Moreover, the initiation of accounts in SGC and Ecobank is expensive with a minimum account rate of one hundred thousand francs. This might cause prospective customers through referrals (negative words of mouth recommendation) to switch to other micro-finance agencies like cooperative credit union with a base amount of fifty thousand francs for account initiation.
Further, the process of granting loans in SGC and Ecobank is too procedural, slow and expensive. It requires a series of documents like the collateral security asset document, certificate of residence and nationality all of which requires money to be done. The loan if granted, the charges that accrue to it are worth a problem to customers with an interest rate twice that of savings account.
Furthermore, in SGC and Ecobank, the rate at which the Automated Teller Machine (ATM), gets block is becoming boring and unreliable. Cash withdrawers cannot meet up with arrange programs because of “Horsepower out of use”.
At times in SGC and Ecobank internet unavailability leads to the shutdown of activities in the banks thereby failing customers’ transactions for the day.
Exceptionally in SGC, the bank menus are not easily understood by customers in the Buea municipality because they are written in French. Because of this language barrier accessibility to bank information becomes a problem. Customers cannot easily meet up with current changes.
Given all these discontentments among customers of SGC and Ecobank, if care is not taking to redress the situation, the banks might suffer from loss of customers to competitors like the telecommunication companies (MTN) and micro-finance institutions like the cooperative societies and insurance companies.
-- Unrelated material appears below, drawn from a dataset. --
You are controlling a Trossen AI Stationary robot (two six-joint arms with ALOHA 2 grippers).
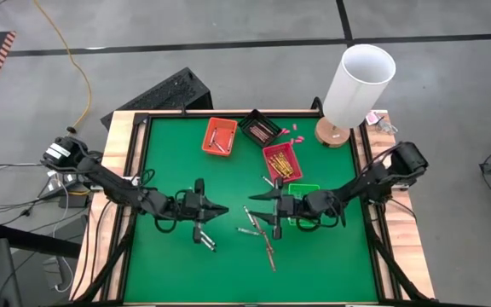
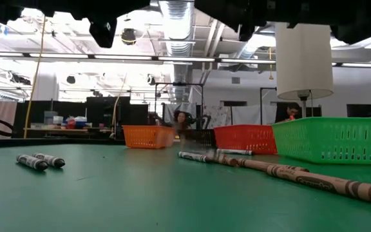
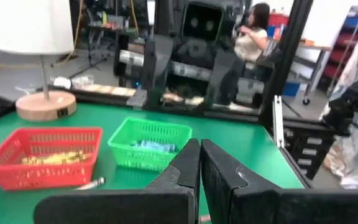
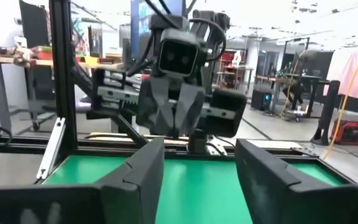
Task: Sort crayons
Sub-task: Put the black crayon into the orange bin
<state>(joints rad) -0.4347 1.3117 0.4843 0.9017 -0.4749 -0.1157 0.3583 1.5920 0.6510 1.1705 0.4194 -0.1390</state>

When customers switch to other competitors, the customer base of the banks will be reduced leading to a decrease in profits.
When profits are low, dividends to shareholders will drop which might lead to the withdrawal of shares from the companies thereby jeopardising the state of the banks. To keep these customers in tact with their banks and prevent them from defecting to rival competitors, customer relationship management comes into play as the sole marketing tactic and strategy.
As such, this research moves to assess the impact of customer relationship management on customer satisfaction in the banking sector of Cameroon.